TASK PROMPT: Print this span of the material below exactly: the line with "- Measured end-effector", the line with "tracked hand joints", and every line between them, but nothing else.

SOURCE DATA:
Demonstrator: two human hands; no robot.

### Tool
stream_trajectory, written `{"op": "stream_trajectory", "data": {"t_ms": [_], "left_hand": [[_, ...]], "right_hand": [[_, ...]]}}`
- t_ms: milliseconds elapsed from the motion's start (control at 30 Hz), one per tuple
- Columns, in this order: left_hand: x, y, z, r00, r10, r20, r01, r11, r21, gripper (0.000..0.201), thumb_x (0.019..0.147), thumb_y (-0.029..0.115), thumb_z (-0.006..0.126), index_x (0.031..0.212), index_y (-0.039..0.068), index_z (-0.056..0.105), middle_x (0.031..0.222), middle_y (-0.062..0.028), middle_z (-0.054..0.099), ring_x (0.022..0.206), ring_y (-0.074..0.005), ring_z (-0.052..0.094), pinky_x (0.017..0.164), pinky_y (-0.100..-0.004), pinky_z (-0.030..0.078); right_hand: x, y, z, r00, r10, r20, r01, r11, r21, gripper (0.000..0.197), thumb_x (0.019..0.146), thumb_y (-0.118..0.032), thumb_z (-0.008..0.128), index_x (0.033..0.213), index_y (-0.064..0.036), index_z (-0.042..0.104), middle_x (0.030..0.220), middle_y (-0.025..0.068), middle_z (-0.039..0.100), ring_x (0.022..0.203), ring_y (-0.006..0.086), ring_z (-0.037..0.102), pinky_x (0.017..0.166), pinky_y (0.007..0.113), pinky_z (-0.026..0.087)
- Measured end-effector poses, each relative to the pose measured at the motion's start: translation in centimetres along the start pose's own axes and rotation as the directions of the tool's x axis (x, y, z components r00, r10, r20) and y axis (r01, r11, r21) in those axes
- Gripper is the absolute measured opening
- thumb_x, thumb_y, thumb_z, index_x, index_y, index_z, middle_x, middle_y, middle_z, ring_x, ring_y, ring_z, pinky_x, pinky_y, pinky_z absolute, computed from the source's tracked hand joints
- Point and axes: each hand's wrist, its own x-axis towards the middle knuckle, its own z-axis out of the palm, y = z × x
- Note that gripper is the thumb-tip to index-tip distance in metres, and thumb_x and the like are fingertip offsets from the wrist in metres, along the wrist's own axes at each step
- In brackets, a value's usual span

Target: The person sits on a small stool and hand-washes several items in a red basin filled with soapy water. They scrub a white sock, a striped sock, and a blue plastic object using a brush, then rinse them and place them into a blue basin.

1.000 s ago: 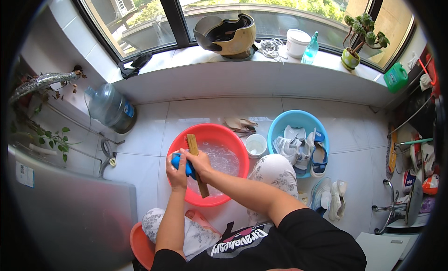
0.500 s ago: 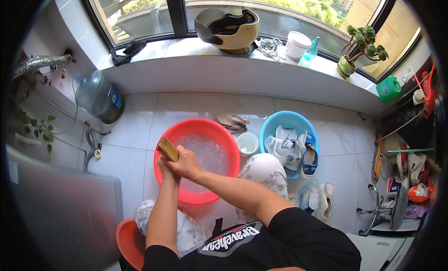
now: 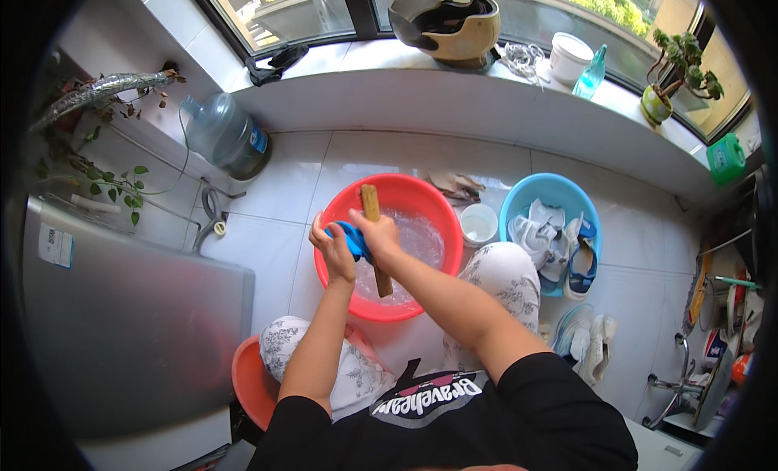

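1. left hand (image 3: pixel 334 250) curls its fingers around a blue item (image 3: pixel 353 239) (kind unclear) over the red basin (image 3: pixel 340 289).
2. right hand (image 3: pixel 378 236) clenched on the same item, against a wooden board (image 3: pixel 374 237) leaning in soapy water.
3. blue basin (image 3: pixel 525 203) of shoes sits just beside.

I had a single view, from the wide fisheye camera on the wearer's head. It looked steeply down over the chest and both forearms onto the round red plastic basin (image 3: pixel 421 199) on the pale tiled floor (image 3: pixel 267 244), fairly near. Its top edge faced the long white windowsill (image 3: pixel 486 106). Straight lines bowed toward the dark rim.
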Motion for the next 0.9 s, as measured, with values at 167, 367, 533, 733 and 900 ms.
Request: {"op": "stream_trajectory", "data": {"t_ms": [167, 367, 533, 733, 900], "left_hand": [[-1.6, 2.0, -2.9, 0.681, 0.54, 0.495, -0.663, 0.741, 0.104, 0.093, 0.066, 0.061, 0.074, 0.135, 0.006, 0.045, 0.14, -0.0245, 0.028, 0.13, -0.039, 0.032, 0.106, -0.0484, 0.031], [-2.1, 2.5, -2.8, 0.664, 0.574, 0.48, -0.745, 0.561, 0.36, 0.098, 0.063, 0.017, 0.085, 0.14, -0.004, 0.028, 0.134, -0.024, 0.037, 0.121, -0.0418, 0.043, 0.101, -0.0456, 0.04], [-1.2, 0.2, -2.5, 0.845, 0.363, 0.393, -0.52, 0.729, 0.444, 0.044, 0.076, 0.006, 0.067, 0.116, -0.002, 0.051, 0.101, -0.0223, 0.062, 0.088, -0.0379, 0.062, 0.073, -0.0428, 0.052], [-0.7, -1.2, -2.1, 0.911, -0.075, 0.405, -0.166, 0.833, 0.528, 0.02, 0.078, 0.02, 0.06, 0.089, 0.004, 0.061, 0.076, -0.0184, 0.066, 0.075, -0.0368, 0.064, 0.063, -0.0454, 0.051], [-1.0, -1.9, -1.6, 0.876, -0.133, 0.463, -0.067, 0.918, 0.392, 0.021, 0.082, 0.021, 0.057, 0.095, 0.005, 0.06, 0.089, -0.0145, 0.067, 0.085, -0.0315, 0.064, 0.068, -0.0417, 0.052]], "right_hand": [[1.5, 0.9, -1.4, 0.964, 0.157, 0.213, -0.217, 0.931, 0.293, 0.058, 0.078, -0.048, 0.071, 0.096, 0.0062, 0.062, 0.087, 0.0143, 0.063, 0.069, 0.0175, 0.061, 0.06, 0.032, 0.053], [-1.9, -1.3, -1.7, 0.888, 0.133, 0.44, -0.284, 0.911, 0.298, 0.056, 0.082, -0.047, 0.068, 0.096, 0.0067, 0.062, 0.083, 0.0116, 0.062, 0.072, 0.0153, 0.061, 0.061, 0.031, 0.051], [-2.5, -3.3, -1.1, 0.957, -0.124, 0.263, 0.157, 0.981, -0.112, 0.062, 0.075, -0.056, 0.069, 0.089, 0.0048, 0.062, 0.08, 0.0181, 0.064, 0.075, 0.0257, 0.065, 0.065, 0.036, 0.051], [-2.7, -2.2, 0.6, 0.816, -0.487, 0.313, 0.577, 0.647, -0.498, 0.064, 0.07, -0.059, 0.071, 0.088, 0.0009, 0.058, 0.082, 0.0231, 0.066, 0.081, 0.0383, 0.066, 0.071, 0.045, 0.052], [-1.9, -0.7, 0.7, 0.743, -0.559, 0.368, 0.666, 0.563, -0.489, 0.05, 0.068, -0.047, 0.074, 0.083, -0.0026, 0.056, 0.079, 0.0202, 0.066, 0.077, 0.0374, 0.065, 0.069, 0.045, 0.051]]}}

SOLUTION FOR THIS EXERCISE:
- Measured end-effector poses, each relative to the pose measured at the motion's start: translation in centimetres along the start pose's own axes and rotation as the directions of the tool's x axis (x, y, z components r00, r10, r20) and y axis (r01, r11, r21) in those axes
- Gripper is the absolute measured opening
- thumb_x, thumb_y, thumb_z, index_x, index_y, index_z, middle_x, middle_y, middle_z, ring_x, ring_y, ring_z, pinky_x, pinky_y, pinky_z absolute, computed from the source's tracked hand joints

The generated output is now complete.